■ **Work required**
Go through the entries below and print, exactly, the lines starting at the one with "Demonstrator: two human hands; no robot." and ending at the one with "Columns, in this", keeping both ends and no others.

■ **Stored items from a collection**
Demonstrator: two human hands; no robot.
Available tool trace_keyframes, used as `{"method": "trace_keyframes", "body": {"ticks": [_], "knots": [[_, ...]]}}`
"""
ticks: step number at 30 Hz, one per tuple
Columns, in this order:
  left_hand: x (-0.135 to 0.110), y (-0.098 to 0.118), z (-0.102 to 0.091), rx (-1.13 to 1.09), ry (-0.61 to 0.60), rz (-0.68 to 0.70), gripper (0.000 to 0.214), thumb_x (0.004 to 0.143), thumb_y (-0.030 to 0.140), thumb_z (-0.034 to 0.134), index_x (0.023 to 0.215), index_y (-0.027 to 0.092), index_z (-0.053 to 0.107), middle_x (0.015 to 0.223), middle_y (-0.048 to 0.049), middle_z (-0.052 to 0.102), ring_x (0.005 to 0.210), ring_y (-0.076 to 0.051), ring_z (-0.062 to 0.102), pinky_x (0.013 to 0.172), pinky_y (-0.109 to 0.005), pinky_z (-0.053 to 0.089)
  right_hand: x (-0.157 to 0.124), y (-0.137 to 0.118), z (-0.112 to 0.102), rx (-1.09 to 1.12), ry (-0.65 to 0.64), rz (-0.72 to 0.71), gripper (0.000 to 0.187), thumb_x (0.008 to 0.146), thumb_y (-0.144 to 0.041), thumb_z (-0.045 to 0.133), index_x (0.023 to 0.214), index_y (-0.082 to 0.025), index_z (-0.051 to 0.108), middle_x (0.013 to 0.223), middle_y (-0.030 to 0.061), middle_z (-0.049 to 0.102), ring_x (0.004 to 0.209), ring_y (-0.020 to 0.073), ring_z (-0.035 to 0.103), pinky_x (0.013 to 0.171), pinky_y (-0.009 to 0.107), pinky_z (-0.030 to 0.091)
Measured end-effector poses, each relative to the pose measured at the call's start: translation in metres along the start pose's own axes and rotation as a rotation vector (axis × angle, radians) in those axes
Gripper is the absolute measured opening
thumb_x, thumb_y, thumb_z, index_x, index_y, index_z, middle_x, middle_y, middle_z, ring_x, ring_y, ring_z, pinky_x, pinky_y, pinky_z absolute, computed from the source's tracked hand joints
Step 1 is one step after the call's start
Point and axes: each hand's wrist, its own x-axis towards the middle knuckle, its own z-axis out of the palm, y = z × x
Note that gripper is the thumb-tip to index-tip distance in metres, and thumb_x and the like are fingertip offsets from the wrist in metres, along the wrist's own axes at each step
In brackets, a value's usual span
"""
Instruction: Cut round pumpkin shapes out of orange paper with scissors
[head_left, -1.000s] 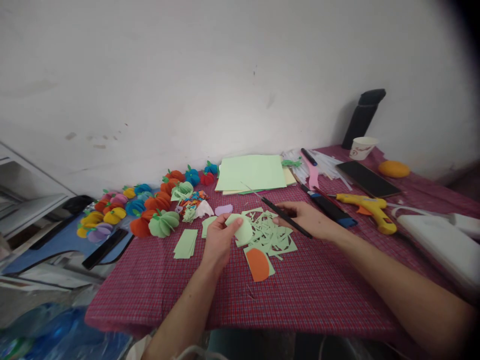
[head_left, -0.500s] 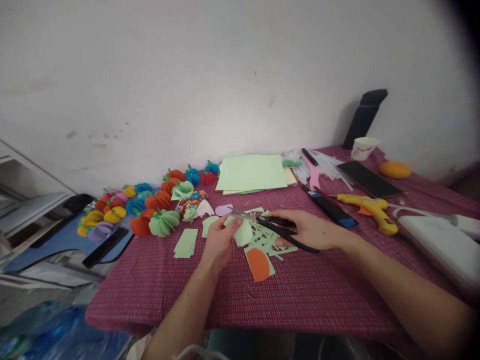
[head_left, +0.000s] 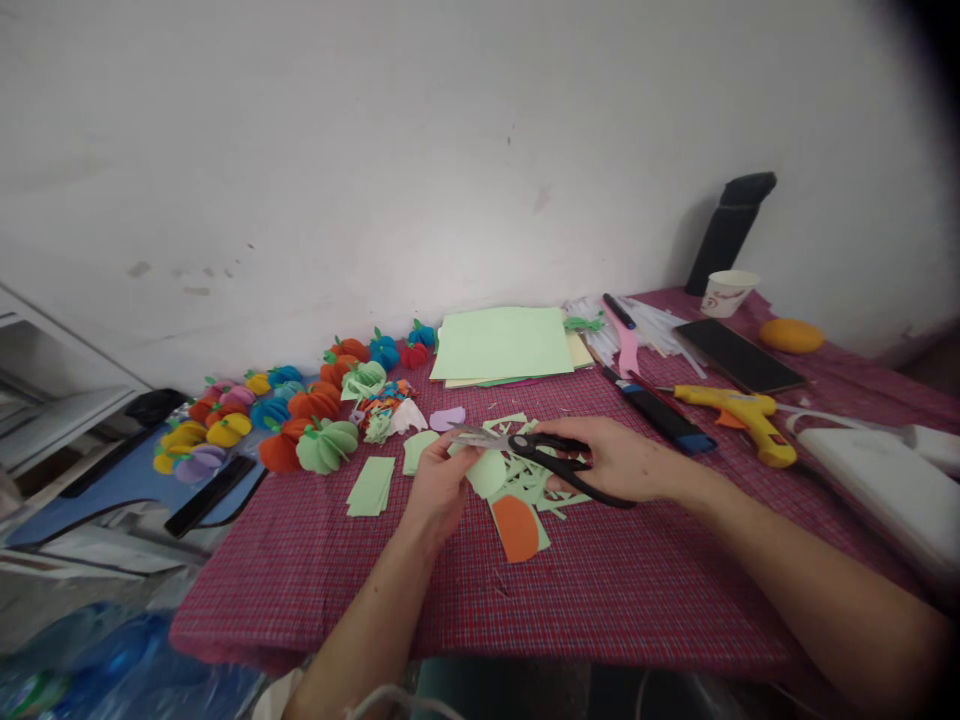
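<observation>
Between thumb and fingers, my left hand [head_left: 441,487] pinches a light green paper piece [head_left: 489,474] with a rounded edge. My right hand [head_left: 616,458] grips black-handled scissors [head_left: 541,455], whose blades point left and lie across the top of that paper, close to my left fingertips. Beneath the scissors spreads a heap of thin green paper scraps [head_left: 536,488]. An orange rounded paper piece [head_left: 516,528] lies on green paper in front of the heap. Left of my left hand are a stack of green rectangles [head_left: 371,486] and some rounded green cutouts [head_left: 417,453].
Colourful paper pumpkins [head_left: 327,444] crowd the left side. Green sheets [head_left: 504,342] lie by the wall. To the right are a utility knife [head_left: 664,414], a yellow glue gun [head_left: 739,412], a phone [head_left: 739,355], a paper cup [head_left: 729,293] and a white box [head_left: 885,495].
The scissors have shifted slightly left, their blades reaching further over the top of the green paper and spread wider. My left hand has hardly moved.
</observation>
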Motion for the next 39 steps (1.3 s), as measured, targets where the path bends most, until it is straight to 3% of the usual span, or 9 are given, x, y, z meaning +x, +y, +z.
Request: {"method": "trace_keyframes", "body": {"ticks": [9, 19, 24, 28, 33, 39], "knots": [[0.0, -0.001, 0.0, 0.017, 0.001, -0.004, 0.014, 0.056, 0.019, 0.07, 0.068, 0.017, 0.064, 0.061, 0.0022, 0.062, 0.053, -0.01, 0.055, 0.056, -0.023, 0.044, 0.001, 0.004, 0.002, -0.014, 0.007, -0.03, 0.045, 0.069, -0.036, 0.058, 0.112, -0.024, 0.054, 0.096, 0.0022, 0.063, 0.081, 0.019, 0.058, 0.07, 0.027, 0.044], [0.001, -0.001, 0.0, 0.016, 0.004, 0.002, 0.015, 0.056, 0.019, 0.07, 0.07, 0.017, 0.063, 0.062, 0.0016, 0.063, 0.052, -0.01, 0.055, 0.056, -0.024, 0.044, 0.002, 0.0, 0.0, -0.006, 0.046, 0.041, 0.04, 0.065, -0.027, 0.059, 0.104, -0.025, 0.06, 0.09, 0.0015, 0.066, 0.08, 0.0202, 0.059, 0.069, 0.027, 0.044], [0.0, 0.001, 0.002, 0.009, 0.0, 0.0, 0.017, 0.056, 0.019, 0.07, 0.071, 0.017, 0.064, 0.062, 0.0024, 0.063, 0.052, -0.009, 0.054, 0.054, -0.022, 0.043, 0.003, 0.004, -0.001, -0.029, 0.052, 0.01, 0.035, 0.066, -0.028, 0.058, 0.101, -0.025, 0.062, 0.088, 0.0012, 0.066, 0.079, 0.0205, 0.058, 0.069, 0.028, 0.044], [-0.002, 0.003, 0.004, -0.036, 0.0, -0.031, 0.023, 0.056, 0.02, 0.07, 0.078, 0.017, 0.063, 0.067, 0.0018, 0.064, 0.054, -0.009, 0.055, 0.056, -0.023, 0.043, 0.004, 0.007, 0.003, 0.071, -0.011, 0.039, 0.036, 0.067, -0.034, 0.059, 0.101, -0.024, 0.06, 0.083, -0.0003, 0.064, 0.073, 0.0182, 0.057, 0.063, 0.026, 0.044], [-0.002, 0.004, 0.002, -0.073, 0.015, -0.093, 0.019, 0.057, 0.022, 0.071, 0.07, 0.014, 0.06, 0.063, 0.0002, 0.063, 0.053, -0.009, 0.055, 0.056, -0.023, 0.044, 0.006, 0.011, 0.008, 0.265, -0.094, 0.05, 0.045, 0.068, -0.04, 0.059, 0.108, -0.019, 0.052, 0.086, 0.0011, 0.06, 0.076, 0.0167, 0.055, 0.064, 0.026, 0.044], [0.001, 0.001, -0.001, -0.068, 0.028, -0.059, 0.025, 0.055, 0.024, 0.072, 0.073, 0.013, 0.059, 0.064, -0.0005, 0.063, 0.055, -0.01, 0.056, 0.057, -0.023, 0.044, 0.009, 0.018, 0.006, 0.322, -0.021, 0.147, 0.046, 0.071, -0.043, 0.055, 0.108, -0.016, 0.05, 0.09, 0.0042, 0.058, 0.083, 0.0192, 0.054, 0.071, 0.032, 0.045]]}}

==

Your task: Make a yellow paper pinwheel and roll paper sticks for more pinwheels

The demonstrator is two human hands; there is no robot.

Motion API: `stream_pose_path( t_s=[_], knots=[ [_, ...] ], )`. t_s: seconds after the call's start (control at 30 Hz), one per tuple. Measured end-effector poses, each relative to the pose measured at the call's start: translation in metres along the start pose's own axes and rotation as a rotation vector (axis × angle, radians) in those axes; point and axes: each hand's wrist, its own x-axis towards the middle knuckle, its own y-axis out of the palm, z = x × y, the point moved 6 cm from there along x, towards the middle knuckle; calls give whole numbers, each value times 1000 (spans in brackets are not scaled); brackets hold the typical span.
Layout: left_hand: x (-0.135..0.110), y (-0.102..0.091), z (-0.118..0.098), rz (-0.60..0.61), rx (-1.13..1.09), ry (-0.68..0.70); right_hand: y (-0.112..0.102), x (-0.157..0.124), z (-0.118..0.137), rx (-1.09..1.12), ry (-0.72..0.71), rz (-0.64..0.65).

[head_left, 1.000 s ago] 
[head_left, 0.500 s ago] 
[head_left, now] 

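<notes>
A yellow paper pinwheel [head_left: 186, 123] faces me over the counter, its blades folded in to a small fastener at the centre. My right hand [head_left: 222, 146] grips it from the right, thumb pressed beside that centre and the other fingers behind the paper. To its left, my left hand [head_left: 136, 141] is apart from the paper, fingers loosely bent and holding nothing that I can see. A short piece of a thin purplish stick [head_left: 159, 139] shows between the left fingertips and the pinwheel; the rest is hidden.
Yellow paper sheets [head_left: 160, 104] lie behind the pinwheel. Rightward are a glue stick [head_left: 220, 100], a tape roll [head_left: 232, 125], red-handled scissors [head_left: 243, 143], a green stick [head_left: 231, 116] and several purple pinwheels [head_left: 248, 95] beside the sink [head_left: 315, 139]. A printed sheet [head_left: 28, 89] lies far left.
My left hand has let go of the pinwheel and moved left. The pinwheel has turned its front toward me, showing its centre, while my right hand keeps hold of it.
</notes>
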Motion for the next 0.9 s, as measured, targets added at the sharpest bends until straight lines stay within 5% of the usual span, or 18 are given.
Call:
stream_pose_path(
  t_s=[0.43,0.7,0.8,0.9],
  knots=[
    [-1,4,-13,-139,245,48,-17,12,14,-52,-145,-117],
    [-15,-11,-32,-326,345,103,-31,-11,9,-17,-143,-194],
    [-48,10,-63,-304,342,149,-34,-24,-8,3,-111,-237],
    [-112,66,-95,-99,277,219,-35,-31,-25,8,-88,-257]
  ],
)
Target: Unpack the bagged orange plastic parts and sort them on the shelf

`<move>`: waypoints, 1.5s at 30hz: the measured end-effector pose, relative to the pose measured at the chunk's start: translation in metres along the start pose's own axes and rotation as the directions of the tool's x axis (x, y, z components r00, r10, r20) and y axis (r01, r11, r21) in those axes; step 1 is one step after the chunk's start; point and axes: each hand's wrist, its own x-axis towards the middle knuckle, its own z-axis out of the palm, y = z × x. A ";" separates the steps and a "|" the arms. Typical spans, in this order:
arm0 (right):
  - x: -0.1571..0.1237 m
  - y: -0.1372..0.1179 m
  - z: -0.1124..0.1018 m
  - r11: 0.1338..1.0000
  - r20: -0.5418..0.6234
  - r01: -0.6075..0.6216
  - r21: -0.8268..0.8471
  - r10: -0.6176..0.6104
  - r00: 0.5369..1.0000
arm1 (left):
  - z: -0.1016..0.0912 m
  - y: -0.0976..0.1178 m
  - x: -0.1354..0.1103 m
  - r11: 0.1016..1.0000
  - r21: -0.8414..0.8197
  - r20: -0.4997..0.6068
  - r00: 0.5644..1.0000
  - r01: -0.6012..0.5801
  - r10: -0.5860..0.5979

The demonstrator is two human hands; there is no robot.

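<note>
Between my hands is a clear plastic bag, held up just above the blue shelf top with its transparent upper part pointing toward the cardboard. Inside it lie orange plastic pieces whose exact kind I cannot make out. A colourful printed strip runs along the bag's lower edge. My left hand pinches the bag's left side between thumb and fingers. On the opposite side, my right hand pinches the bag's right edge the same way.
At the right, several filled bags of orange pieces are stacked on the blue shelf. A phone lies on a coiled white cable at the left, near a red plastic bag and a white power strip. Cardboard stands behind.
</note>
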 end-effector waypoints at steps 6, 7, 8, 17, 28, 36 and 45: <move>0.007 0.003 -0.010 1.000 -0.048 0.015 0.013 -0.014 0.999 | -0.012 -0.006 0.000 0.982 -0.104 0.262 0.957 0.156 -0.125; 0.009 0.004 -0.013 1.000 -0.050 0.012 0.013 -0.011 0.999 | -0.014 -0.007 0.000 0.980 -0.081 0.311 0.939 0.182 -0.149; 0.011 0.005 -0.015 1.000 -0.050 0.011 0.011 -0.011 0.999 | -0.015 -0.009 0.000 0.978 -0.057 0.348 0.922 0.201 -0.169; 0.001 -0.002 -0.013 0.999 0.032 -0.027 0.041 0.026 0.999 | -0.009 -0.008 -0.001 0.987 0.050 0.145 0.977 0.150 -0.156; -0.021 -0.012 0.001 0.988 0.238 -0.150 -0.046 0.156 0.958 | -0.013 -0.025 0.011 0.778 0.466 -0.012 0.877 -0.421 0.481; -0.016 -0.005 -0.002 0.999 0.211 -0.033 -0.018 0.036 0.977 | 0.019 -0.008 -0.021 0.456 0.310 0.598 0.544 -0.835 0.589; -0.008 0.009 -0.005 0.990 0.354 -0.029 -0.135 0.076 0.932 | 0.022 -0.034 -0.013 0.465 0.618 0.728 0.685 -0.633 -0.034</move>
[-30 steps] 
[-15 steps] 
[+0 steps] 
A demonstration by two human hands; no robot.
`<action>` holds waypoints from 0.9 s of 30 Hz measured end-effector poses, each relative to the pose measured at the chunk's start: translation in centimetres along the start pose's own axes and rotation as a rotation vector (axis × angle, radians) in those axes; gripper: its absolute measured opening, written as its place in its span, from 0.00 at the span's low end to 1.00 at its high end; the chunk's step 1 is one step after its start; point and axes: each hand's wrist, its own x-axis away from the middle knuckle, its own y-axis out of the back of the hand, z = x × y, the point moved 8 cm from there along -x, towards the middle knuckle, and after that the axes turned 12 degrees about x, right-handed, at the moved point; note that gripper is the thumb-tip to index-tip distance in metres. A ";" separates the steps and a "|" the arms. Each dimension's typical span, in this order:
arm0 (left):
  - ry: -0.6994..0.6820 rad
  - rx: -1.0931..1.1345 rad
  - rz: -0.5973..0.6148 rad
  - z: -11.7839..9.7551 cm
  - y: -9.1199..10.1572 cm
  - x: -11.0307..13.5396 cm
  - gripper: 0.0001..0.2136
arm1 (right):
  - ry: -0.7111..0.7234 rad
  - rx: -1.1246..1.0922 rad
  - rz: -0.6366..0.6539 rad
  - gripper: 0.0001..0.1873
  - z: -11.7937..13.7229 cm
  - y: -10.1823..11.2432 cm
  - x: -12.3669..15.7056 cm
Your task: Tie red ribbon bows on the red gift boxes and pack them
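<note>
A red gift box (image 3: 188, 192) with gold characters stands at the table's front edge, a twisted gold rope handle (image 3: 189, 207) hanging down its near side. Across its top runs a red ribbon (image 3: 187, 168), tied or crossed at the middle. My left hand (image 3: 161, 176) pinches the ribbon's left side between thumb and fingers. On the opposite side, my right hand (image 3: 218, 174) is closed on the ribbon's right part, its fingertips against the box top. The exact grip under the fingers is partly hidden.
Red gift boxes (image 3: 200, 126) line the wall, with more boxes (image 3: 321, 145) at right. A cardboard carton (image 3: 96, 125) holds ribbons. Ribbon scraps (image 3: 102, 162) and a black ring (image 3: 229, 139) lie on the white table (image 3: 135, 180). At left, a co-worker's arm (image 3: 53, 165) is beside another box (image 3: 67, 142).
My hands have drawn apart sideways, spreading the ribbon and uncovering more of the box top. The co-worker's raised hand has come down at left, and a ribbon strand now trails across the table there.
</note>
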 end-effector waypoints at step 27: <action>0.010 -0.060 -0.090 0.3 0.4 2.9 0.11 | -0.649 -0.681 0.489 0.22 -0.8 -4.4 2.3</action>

■ **The answer**
Demonstrator: two human hands; no robot.
Available tool trace_keyframes, used as `{"method": "trace_keyframes", "body": {"ticks": [_], "knots": [[_, ...]]}}`
"""
ticks: step number at 30 Hz, one per tuple
Columns, in this order:

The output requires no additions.